What is Entrepreneurial Planning?

Enterprise planning is the process where a detailed study is conducted on various aspects of starting a business.

Entrepreneurial planning lays down a broad-level approach covering the organisational structure, operations and production, finance, marketing and human resources that an entrepreneur will follow while starting and running a venture.

  • A broad-level plan is laid down in terms of organisational structure, operations and production, financial requirements, marketing strategy and human resource needs.
  • This chapter explains in detail the various aspects of enterprise planning so that an entrepreneur can prepare a practical and implementable business plan.
What is Entrepreneurial Planning?

Different Forms of Business Entities

Businesses in India (and generally elsewhere) may be organised in several legal forms.
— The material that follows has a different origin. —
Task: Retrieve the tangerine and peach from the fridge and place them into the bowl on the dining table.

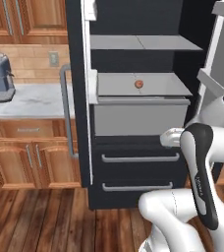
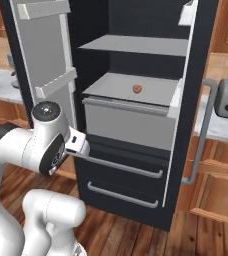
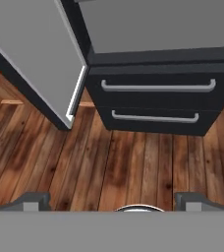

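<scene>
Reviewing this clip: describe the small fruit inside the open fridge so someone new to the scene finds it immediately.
Start at the tall black fridge with its doors swung open. Inside, look at the lower of the two light grey shelves, the one right above the grey drawer box. The fruit is the small round reddish-orange ball lying alone on that shelf, the only coloured thing among grey and black surfaces.

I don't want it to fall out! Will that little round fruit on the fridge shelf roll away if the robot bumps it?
Probably, yes. The fruit looks round and sits alone on a flat, smooth grey shelf, so a nudge could send it rolling. It looks small, so likely light. The open gripper should fit around it easily.
</scene>
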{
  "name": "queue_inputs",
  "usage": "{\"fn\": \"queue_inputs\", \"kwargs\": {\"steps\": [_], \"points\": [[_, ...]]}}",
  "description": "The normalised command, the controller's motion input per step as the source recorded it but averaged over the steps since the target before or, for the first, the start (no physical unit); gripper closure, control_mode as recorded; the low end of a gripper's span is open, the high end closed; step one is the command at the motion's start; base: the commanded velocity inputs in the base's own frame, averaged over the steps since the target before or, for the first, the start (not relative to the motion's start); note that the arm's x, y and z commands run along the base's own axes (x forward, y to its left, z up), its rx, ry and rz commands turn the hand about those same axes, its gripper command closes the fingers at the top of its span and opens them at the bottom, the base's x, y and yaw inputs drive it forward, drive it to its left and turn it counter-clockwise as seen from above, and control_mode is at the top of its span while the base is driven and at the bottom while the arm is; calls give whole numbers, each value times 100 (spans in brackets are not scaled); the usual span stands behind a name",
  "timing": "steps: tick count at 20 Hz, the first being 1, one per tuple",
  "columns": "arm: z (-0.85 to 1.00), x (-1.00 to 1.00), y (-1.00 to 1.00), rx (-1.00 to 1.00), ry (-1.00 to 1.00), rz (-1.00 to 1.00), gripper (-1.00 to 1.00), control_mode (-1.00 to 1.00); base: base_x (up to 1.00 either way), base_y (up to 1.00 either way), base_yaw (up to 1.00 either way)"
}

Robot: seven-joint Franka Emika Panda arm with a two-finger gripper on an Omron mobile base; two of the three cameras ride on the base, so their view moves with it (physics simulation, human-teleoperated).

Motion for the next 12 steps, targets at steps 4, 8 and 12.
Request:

Common forms include:

  • Sole Proprietorship
  • Joint Hindu Family Business
  • Partnership
  • Cooperative Societies
  • Joint Stock Company

Sole Proprietorship

Sole proprietorship is a form of business which is owned, managed and controlled by an individual.

The sole proprietorship is the oldest and simplest form of business. It is normally established with limited resources and capital of one person. The proprietor introduces his or her own capital, uses personal skill in managing the business and bears the entire responsibility for business results.
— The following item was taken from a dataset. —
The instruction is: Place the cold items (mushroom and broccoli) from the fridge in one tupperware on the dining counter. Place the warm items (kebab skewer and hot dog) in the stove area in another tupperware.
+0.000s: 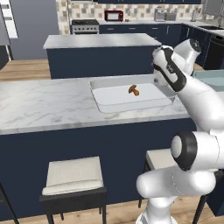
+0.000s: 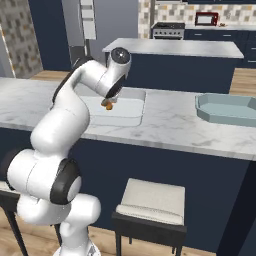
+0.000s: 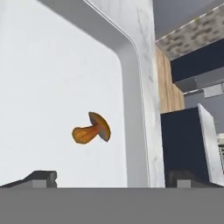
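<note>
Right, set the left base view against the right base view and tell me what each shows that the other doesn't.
Left base view alone: one stool whole and the corner of a second at the counter front, plus the mushroom in full, lying in the white tupperware.

Right base view alone: the second, blue-grey tupperware in full further along the dining counter, where the left view catches just its edge.

Both: the white tupperware, the mushroom in it, the marble counter, the island, the stove and red microwave behind.
</note>
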Tool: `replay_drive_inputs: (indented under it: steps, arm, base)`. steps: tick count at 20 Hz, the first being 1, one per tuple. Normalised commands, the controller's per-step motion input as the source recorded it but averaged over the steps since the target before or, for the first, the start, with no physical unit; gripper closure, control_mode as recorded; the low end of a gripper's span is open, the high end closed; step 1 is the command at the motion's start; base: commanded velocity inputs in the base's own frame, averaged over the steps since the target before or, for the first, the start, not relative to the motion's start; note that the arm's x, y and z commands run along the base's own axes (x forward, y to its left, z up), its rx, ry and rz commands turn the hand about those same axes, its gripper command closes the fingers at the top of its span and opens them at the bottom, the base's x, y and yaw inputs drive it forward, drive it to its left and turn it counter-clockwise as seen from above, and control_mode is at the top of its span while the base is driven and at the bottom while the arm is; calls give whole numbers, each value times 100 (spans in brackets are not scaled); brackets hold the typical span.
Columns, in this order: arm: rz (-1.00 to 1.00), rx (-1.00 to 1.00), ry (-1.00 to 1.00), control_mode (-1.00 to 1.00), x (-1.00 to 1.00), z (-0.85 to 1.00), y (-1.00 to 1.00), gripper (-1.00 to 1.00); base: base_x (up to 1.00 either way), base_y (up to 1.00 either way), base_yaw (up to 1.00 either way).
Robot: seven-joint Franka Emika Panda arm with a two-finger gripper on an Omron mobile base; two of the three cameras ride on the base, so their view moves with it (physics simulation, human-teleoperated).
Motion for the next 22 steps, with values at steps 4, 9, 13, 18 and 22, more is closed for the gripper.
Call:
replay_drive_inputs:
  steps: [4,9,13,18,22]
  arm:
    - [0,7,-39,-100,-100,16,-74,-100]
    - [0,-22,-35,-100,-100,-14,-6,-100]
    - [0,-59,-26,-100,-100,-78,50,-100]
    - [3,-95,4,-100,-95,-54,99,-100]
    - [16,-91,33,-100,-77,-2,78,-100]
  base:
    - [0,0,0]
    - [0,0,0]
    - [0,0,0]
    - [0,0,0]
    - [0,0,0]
Sole ProprietorshipSole Proprietorship
  • The law does not make a distinction between the proprietor and the business. The business and the businessman are treated as one; consequently the proprietor has unlimited liability and his personal assets can be used to meet business liabilities.
  • If the business earns profit, the sole proprietor enjoys all the profit; if it incurs loss, the proprietor alone must bear it.
  • As Peterson and Plowman state, "A sole proprietorship has no legal existence apart from the proprietor himself. He is the firm." This highlights the proprietor's unlimited liability.
  • Other common names for this form are sole trade, single ownership, one-man business and individual proprietorship.

Joint Hindu Family Business

Joint Hindu Family business is a form of business which is owned by the members of a Joint Hindu family. It is also known as Hindu Undivided Family (HUF).

Joint Hindu Family Business
  • This is a unique Indian institution governed by Hindu law. It is typically managed by the head of the family, called the Karta, who has unlimited liability.
  • Other members have limited liability. Membership in the family business is usually by birth for male children in the family under traditional rules.
  • Management and decision-making rest with the Karta, though other members may have beneficial interests in the business.

Partnership

Partnership emerged to address some demerits of sole proprietorship such as limited resources and unlimited liability.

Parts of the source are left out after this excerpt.